Dopo aver terminato la settimana volatile in leggero rialzo, lunedì mattina l’indice USD è rimasto stabile sopra 97,00 in Europa. Gli investitori terranno d’occhio i dati sull’occupazione negli Stati Uniti rilasciati entro questa settimana.

Martedì la Reserve Bank of Australia (RBA) annuncerà le decisioni di politica monetaria durante la riunione asiatica. I mercati si aspettano che la RBA aumenti il ​​tasso di interesse di riferimento di 25 punti base (pb) dal 3,6% al 3,85%. Dopo aver perso più dell’1% venerdì, AUD/USD Lunedì, all’inizio della sessione asiatica, il prezzo ha continuato il suo calo prima di trovare supporto. Al momento della stesura di questo articolo, l’AUD/USD veniva scambiato in lieve ribasso nel corso della giornata, intorno a 0,6950.

EUR/USD A causa dell’ampia forza dell’USD, venerdì il prezzo ha virato verso il basso, perdendo l’1%. Lunedì mattina in Europa la coppia rimane relativamente calma, oscillando intorno a 1,1850.

USD/JPY è salito a un nuovo massimo settimanale superiore a 155,50 all’inizio della settimana, ma ha perso terreno. Al momento della stesura di questo articolo, la coppia USD/JPY veniva scambiata quasi invariata intorno a 155,00.

GBP/USD Faticando a recuperare dopo il forte calo di venerdì, si muove lateralmente sotto 1,3700 all’inizio della sessione europea.

Domande frequenti sull’oro

L’oro ha svolto un ruolo chiave nella storia umana poiché è stato ampiamente utilizzato come riserva di valore e mezzo di scambio.

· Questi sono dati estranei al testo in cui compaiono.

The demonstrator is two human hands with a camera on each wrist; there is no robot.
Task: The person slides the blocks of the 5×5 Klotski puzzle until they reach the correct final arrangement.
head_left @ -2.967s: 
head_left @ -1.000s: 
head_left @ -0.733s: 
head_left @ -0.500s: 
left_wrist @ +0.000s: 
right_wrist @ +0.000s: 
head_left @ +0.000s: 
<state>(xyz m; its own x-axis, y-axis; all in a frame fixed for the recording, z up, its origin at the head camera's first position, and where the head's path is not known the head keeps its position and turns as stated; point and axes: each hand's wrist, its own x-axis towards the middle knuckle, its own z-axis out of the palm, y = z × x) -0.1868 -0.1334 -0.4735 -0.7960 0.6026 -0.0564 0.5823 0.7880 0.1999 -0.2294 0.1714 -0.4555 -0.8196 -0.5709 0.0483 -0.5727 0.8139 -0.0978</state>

A parte la sua lucentezza e il suo utilizzo in gioielleria, il metallo prezioso è attualmente ampiamente visto come un bene rifugio, il che significa che è considerato un buon investimento durante i periodi turbolenti. L’oro è anche ampiamente visto come una copertura contro l’inflazione e le svalutazioni valutarie perché non dipende da un emittente o governo specifico.

Le banche centrali sono le maggiori detentrici di oro. Nel loro obiettivo di sostenere le proprie valute durante i periodi turbolenti, le banche centrali tendono a diversificare le proprie riserve e ad acquistare oro per migliorare la forza percepita dell’economia e della valuta. Grandi riserve auree possono essere fonte di fiducia nella solvibilità di un paese. Le banche centrali hanno aumentato le loro riserve di 1.136 tonnellate di oro nel 2022, per un valore di circa 70 miliardi di dollari, secondo i dati del World Gold Council. Si tratta dell’acquisto annuale più alto mai registrato. Le banche centrali dei mercati emergenti come Cina, India e Turchia stanno rapidamente aumentando le loro riserve auree.

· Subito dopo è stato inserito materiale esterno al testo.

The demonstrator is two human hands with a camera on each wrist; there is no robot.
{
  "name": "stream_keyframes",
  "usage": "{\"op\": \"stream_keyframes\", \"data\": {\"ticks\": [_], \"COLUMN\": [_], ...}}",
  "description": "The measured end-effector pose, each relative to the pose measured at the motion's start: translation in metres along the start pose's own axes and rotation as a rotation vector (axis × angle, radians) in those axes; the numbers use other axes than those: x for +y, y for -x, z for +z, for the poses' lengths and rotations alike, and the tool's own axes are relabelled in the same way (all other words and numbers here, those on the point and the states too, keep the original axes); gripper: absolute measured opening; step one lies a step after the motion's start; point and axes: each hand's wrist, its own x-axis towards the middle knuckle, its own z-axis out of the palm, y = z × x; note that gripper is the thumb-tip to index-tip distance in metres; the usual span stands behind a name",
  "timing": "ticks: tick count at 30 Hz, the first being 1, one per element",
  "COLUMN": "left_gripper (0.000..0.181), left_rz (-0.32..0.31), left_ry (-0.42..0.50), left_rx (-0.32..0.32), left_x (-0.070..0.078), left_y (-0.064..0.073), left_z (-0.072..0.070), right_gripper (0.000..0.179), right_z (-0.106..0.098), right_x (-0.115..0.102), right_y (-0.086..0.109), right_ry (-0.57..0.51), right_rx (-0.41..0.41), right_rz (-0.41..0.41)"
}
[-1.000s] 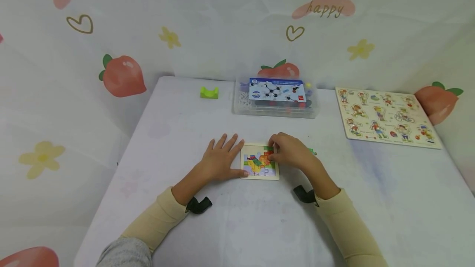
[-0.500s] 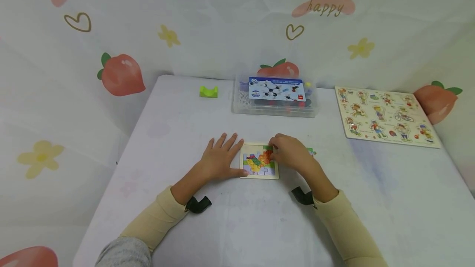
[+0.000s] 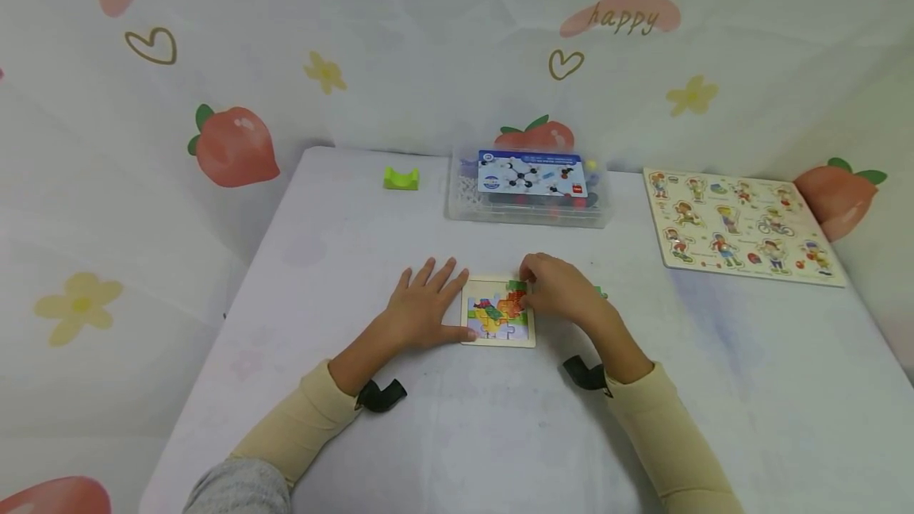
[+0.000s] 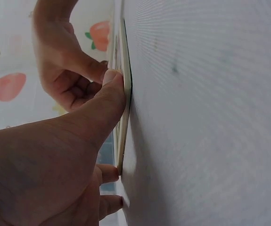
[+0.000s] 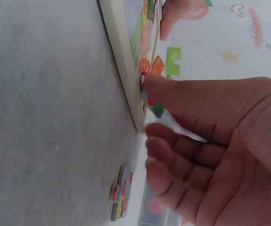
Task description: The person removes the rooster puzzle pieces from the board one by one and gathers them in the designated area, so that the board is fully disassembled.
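Observation:
A small jigsaw puzzle (image 3: 495, 331) with a colourful picture lies in a pale wooden frame on the table. My left hand (image 3: 420, 314) is spread flat at its left side, the thumb (image 4: 108, 96) pressing on the frame's near left corner. At the far right corner, my right hand (image 3: 562, 288) pinches a puzzle piece (image 5: 158, 111) between thumb and index finger, low over the tray. Green and red parts of that piece show past the thumb; the rest is hidden. Part of the tray's far side is bare. A loose puzzle piece (image 5: 121, 195) lies on the table beyond the right hand.
Behind the puzzle stands a clear plastic box (image 3: 528, 211) with a blue and white card on it. A light green block (image 3: 401, 179) lies to its left. A larger wooden board (image 3: 743, 224) with printed figures rests at the far right. Patterned cloth (image 3: 428, 46) hangs behind.
The right hand has shifted only slightly at the puzzle's far right corner, its fingers still pinching the piece. The left hand stays in place on the frame.

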Motion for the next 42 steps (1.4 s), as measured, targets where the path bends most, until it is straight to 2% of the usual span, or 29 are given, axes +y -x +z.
{"op": "stream_keyframes", "data": {"ticks": [4, 7, 12, 15, 26, 36, 42], "left_gripper": [0.102, 0.102, 0.102, 0.102, 0.103, 0.102, 0.102], "left_rz": [0.003, 0.009, 0.013, 0.011, 0.006, 0.008, 0.008], "left_ry": [0.003, 0.000, -0.010, -0.017, -0.018, -0.010, -0.021], "left_rx": [0.003, 0.010, 0.014, 0.009, 0.004, 0.013, 0.022], "left_x": [0.0000, -0.0004, -0.0012, -0.0014, -0.0013, -0.0006, 0.0000], "left_y": [0.0013, 0.0019, 0.0013, 0.0009, 0.0001, 0.0012, 0.0011], "left_z": [-0.0005, -0.0004, 0.0007, 0.0008, 0.0011, 0.0006, 0.0013], "right_gripper": [0.012, 0.011, 0.025, 0.027, 0.027, 0.012, 0.008], "right_z": [-0.0012, -0.0007, 0.0019, 0.0039, 0.0071, 0.0056, 0.0039], "right_x": [0.0020, 0.0018, 0.0014, 0.0025, 0.0024, 0.0032, 0.0103], "right_y": [0.0015, 0.0009, -0.0011, -0.0023, -0.0034, 0.0001, 0.0013], "right_ry": [-0.064, -0.090, -0.091, -0.087, -0.106, -0.230, -0.275], "right_rx": [0.012, 0.015, 0.005, -0.007, 0.009, 0.027, 0.078], "right_rz": [-0.082, -0.105, -0.110, -0.122, -0.110, -0.116, -0.074]}}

L’oro ha una correlazione inversa con il dollaro USA e i titoli del Tesoro USA, che rappresentano sia riserve importanti che beni rifugio. Quando il dollaro si deprezza, i prezzi dell’oro tendono ad aumentare, consentendo agli investitori e alle banche centrali di diversificare i propri asset durante i periodi turbolenti. L’oro è anche inversamente correlato agli asset rischiosi. Un rally del mercato azionario tende a indebolire i prezzi dell’oro, mentre le vendite nei mercati più rischiosi tendono a favorire il metallo prezioso.

Il prezzo può variare in base a diversi fattori. L’instabilità geopolitica o il timore di una profonda recessione possono portare rapidamente a un’escalation dei prezzi dell’oro a causa del suo status di bene rifugio. Essendo un asset non redditizio, l’oro tende a salire quando i tassi di interesse sono più bassi, mentre i costi monetari più elevati di solito gravano sul metallo giallo. Tuttavia, la maggior parte dei movimenti dipende dal comportamento del dollaro statunitense (USD) quando l’asset è valutato in dollari (XAU/USD). Un dollaro forte tende a tenere sotto controllo i prezzi dell’oro, mentre un dollaro più debole probabilmente spingerà i prezzi dell’oro più in alto.